Based on these three years of data (2000-2003) scientists gained a much better understanding of the population in Tampa Bay (demographics and reproductive biology) during normal conditions. After the major red tide event in 2005, the gill net survey was reinstated to collect fish and compare data between pre- and post-red tide periods. Although the original gill net survey encompassed a much broader geographic region, the post-red tide survey focused on a smaller area that has been heavily monitored through a variety of studies. From these studies and from the original gill net survey, biologists knew this area traditionally supported a healthy spotted seatrout population.
Following the 2005 red tide, catches by both biologists and recreational anglers in this area dramatically declined. It was apparent that the red tide had either killed or displaced the once healthy spotted seatrout population but the extent of the damage, as well as how quickly the fish would rebound, remained unknown. It is necessary to capture fish after the red tide event to evaluate if the recovering population is made up of fish that survived the red tide, or fish that were born after the red tide event.
This can be accomplished if the ages of the fish in the recovering population are known. In order to determine age, spotted seatrout must be sacrificed, as age is determined by counting the rings within their otoliths, or earstones, (Articles: Introduction to Aging Fish: What Are Otoliths? and The Otolith Sectioning Process). However, in an effort to kill as few fish as possible and to learn everything possible from the fish that are sacrificed, multiple types of data are collected from each fish. This data contributes not only to our understanding of the spotted seatrout recovery but to a number of different studies being conducted at the Fish and Wildlife Research Institute such as: trophic interactions (gut contents), fish health (gill arch and internal organs), and genetic stock structure (fin clip).

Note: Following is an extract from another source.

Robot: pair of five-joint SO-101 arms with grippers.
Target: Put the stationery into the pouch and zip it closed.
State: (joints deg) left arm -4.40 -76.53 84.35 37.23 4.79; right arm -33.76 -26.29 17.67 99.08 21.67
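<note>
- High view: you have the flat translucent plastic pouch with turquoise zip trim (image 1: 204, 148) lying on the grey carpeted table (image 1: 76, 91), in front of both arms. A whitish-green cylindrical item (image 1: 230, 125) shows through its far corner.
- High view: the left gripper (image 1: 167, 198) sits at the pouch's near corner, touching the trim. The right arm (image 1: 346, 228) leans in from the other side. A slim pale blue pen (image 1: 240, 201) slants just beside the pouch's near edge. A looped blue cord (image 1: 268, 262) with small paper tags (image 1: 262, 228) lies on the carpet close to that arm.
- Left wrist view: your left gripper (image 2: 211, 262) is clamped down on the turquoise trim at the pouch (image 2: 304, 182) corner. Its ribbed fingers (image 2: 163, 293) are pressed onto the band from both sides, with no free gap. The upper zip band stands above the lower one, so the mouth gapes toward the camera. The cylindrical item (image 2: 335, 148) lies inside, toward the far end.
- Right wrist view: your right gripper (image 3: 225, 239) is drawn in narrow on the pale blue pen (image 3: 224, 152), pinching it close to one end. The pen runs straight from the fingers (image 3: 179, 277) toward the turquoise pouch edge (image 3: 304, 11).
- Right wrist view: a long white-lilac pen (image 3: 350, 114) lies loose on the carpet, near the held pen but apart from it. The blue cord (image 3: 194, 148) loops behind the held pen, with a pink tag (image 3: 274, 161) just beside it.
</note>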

Spotted seatrout are measured, weighed, and the circled organs are used to determine various conditions. Further detail on the fish health analyses can be found in the article: Fish and Wildlife Health Program Summary.
Although the catches of spotted seatrout in 2006 and 2007 are still below pre-red tide levels, the numbers are increasing, indicating the population is on the road to recovery. Spotted seatrout mature at a relatively small size and age, with most fish spawning at age one, and approximately 11.8-15.7 inches long (Article: Spotted Seatrout (Cynoscion nebulosus) Species Account). Because spotted seatrout reproduce at an early age and produce hundreds of thousands of eggs, they are expected to be fairly resilient and capable of recovering in the near future.